- TASK: Reduce the material below to its lines containing "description".

- INFORMATION SUPPLIED:
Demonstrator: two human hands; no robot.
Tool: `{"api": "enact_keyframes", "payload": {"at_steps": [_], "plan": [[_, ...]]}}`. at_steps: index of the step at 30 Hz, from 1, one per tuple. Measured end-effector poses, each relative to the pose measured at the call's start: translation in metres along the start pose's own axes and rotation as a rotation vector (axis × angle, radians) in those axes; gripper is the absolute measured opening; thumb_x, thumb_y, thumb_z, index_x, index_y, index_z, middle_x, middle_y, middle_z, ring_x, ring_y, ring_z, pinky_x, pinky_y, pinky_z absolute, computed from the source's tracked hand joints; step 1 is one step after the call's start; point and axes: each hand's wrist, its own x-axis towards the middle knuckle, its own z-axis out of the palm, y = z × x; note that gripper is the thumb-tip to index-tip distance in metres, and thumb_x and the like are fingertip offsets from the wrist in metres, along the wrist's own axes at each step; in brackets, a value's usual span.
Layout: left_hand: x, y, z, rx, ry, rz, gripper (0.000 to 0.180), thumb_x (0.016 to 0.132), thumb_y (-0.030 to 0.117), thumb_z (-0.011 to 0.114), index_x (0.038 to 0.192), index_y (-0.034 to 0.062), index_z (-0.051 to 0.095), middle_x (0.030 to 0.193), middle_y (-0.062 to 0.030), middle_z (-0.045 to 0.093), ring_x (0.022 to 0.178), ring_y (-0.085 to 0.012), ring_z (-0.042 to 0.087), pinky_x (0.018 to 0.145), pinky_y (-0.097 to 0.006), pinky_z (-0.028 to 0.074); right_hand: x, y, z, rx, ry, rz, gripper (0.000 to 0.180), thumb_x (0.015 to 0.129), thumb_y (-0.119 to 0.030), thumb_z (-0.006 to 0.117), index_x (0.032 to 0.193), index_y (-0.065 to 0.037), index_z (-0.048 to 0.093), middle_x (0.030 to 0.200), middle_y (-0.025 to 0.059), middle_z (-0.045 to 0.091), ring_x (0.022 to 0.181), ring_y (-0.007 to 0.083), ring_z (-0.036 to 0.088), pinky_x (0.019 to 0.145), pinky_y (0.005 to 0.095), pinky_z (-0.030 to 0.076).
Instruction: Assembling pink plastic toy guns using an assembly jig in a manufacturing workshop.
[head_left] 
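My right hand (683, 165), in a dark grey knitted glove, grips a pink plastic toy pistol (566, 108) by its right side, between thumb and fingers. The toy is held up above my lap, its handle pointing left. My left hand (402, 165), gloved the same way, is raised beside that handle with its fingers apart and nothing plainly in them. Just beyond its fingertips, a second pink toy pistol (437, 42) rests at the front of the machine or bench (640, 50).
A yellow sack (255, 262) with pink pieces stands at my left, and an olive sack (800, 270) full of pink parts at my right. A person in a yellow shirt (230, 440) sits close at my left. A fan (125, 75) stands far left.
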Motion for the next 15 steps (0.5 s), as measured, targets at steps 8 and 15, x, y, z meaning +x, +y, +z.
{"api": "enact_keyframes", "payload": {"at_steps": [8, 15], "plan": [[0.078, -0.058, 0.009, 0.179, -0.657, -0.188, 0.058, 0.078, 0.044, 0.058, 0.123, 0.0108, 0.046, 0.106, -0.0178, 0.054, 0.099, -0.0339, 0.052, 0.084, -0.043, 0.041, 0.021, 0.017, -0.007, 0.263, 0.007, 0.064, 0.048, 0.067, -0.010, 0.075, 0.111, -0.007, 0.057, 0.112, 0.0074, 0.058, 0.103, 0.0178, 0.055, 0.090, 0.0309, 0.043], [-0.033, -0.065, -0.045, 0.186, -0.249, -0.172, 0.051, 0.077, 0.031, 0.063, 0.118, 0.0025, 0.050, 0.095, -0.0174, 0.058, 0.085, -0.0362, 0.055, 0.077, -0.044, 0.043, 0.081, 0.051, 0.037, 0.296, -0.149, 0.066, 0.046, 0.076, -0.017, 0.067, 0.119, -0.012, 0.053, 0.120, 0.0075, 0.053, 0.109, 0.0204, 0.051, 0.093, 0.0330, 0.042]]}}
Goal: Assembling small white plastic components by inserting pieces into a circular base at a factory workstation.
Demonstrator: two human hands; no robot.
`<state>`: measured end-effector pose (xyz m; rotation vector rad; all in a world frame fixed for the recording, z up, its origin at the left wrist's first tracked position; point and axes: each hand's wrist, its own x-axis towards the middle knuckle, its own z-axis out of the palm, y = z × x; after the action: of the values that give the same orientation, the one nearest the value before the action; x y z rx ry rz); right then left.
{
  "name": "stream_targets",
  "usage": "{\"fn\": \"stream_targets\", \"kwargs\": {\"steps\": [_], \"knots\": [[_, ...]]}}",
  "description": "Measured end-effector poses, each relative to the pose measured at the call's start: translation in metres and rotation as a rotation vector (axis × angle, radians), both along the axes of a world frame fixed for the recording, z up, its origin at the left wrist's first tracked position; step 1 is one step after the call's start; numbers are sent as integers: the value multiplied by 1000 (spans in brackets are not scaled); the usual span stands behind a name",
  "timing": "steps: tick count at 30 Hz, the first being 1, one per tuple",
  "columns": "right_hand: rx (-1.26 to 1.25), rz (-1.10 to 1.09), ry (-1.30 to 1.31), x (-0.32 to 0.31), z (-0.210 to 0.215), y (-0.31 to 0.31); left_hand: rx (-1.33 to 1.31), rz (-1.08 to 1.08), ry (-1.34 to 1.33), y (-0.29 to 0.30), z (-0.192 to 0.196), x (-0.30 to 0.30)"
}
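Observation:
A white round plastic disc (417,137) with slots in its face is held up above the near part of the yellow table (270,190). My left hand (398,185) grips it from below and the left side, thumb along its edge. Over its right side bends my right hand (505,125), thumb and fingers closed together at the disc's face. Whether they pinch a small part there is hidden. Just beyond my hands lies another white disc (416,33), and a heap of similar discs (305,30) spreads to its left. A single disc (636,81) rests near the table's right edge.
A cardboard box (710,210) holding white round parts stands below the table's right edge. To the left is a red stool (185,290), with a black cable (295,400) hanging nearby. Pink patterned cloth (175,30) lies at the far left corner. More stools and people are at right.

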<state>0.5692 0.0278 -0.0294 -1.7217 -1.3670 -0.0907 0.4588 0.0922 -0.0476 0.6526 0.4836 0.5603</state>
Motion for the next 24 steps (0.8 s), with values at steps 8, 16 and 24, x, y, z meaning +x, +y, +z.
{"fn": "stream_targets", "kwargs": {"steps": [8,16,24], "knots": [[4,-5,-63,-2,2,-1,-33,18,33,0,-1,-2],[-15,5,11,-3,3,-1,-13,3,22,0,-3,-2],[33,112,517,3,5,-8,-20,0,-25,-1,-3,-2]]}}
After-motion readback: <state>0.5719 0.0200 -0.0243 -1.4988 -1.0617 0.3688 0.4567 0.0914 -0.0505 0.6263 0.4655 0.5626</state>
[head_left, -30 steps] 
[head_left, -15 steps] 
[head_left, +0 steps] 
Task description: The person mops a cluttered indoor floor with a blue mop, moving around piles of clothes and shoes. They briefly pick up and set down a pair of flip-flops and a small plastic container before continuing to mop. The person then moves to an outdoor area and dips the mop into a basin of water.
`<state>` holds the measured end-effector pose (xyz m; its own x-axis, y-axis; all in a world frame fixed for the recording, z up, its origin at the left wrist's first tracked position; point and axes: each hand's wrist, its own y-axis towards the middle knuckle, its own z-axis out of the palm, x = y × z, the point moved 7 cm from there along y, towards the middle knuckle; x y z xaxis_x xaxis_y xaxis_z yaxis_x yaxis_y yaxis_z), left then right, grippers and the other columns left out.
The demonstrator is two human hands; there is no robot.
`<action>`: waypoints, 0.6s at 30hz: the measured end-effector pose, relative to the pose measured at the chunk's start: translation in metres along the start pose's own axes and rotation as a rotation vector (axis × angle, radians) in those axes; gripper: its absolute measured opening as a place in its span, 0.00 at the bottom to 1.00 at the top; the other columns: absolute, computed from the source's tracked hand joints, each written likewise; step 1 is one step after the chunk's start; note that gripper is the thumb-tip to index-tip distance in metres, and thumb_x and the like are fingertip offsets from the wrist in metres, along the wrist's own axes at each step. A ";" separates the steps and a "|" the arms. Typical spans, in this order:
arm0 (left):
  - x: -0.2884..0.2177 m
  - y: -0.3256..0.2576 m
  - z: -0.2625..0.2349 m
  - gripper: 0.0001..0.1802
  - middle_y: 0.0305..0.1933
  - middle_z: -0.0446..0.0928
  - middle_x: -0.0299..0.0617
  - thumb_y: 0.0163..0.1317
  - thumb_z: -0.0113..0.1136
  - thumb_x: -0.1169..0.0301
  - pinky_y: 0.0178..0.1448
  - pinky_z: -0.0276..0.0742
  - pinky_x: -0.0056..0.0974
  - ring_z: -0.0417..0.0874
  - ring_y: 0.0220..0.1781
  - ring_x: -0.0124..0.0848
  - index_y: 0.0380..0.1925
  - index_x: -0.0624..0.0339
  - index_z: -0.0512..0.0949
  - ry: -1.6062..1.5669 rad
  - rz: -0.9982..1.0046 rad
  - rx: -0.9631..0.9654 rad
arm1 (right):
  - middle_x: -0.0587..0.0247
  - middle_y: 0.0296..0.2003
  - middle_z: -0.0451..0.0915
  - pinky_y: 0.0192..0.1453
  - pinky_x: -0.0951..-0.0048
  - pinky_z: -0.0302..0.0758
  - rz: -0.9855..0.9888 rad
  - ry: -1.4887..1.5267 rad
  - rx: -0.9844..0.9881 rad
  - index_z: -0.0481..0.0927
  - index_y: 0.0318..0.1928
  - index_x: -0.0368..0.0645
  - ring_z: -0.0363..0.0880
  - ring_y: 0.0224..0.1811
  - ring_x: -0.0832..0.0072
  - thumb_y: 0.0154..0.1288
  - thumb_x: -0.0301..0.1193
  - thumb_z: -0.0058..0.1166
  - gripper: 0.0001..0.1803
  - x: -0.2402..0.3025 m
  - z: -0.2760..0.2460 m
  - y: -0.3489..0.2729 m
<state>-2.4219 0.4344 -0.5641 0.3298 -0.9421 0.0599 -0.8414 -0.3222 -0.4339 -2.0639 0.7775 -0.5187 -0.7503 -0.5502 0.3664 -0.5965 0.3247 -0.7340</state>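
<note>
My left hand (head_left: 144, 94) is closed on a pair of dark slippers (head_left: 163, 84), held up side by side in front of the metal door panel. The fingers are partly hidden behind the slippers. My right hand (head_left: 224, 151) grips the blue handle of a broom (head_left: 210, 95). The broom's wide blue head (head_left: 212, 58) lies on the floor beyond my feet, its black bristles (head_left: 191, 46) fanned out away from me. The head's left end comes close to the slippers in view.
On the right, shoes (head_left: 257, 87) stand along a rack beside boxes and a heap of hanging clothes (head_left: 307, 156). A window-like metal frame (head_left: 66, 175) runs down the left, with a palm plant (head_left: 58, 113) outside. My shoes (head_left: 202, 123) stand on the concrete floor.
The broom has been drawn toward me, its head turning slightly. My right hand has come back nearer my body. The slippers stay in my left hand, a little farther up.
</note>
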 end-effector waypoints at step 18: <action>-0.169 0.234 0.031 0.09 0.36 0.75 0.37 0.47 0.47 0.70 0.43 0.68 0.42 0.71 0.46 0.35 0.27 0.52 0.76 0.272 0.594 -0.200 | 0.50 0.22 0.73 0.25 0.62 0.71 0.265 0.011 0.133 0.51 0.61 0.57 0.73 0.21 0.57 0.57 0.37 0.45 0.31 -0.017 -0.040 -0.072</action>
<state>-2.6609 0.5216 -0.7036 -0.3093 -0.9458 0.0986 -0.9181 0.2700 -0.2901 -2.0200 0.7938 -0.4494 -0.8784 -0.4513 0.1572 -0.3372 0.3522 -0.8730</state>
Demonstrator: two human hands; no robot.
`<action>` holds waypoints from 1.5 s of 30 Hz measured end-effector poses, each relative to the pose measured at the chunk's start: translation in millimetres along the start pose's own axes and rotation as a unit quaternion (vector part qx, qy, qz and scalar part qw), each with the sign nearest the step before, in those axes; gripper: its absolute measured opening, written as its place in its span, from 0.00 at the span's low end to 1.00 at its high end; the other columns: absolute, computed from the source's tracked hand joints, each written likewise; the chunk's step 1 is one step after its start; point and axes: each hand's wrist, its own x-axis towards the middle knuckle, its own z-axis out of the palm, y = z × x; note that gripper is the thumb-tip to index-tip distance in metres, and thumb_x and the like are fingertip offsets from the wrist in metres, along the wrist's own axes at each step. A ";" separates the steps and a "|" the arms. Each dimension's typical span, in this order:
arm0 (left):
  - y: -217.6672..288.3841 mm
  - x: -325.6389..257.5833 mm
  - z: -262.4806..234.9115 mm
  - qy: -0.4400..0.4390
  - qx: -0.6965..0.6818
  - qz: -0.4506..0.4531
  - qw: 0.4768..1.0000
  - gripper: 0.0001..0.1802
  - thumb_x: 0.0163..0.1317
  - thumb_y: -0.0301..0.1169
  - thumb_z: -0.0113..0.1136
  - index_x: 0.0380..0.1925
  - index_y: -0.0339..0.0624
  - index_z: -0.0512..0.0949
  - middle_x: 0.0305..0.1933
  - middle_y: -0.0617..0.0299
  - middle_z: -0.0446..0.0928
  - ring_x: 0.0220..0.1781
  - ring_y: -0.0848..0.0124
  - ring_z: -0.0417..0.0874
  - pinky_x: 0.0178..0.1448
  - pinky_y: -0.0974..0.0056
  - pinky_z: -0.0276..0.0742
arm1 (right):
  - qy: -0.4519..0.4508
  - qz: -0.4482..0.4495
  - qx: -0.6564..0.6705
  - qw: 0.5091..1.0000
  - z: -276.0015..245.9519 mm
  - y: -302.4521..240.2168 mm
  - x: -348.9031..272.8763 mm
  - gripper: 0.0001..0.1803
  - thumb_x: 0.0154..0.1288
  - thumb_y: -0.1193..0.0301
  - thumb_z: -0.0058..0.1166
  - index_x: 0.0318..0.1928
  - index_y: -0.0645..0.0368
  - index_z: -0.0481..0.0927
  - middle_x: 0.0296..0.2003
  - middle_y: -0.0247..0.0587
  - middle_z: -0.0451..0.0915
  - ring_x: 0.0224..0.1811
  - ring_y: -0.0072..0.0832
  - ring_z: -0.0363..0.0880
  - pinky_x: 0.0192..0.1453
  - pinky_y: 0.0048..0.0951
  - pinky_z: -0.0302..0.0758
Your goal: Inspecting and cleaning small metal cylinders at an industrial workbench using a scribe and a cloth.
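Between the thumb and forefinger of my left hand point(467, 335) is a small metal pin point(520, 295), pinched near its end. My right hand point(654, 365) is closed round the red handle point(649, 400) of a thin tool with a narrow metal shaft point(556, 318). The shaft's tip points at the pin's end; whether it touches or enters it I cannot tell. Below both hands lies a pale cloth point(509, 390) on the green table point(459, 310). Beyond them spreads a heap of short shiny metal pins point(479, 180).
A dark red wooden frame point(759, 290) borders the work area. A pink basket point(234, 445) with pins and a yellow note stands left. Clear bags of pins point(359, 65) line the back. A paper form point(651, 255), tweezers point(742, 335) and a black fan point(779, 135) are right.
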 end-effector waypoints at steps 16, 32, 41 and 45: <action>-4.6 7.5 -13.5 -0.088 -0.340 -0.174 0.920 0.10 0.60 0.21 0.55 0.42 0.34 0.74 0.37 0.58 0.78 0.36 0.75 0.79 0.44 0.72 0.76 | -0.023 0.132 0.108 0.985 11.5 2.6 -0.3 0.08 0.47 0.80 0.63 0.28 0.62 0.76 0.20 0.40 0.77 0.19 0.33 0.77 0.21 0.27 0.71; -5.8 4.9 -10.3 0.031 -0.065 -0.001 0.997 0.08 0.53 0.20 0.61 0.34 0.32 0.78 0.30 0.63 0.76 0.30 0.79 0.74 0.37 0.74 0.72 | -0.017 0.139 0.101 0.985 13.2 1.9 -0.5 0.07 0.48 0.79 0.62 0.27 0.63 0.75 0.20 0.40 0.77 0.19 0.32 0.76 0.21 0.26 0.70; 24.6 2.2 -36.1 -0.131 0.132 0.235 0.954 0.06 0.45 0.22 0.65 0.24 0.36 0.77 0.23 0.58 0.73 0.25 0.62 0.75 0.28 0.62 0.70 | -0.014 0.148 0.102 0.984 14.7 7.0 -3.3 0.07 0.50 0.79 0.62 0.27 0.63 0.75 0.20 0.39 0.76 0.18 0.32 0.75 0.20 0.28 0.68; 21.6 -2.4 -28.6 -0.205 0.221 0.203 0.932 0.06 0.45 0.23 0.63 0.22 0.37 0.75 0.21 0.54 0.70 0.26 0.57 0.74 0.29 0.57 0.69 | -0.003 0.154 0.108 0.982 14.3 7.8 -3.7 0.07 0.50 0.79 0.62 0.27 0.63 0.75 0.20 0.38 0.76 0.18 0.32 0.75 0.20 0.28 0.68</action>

- WRITTEN RESPONSE:
  "description": "Measured end-effector poses, each relative to the pose measured at the call's start: translation in metres and rotation as a rotation vector (axis × angle, radians), both along the axes of a world frame fixed for the recording, z up, its origin at the left wrist's first tracked position; step 1 is one step after the call's start; numbers are sent as integers: the value multiplied by 1000 (spans in brackets are not scaled); the usual span stands behind a name",
Task description: The person mops a cluttered indoor floor with a blue mop, moving around piles of clothes and shoes. They briefly pick up and set down a pair of flip-flops and a small plastic container before continuing to mop. The person then moves to an outdoor area and dips the mop into a basin of water.

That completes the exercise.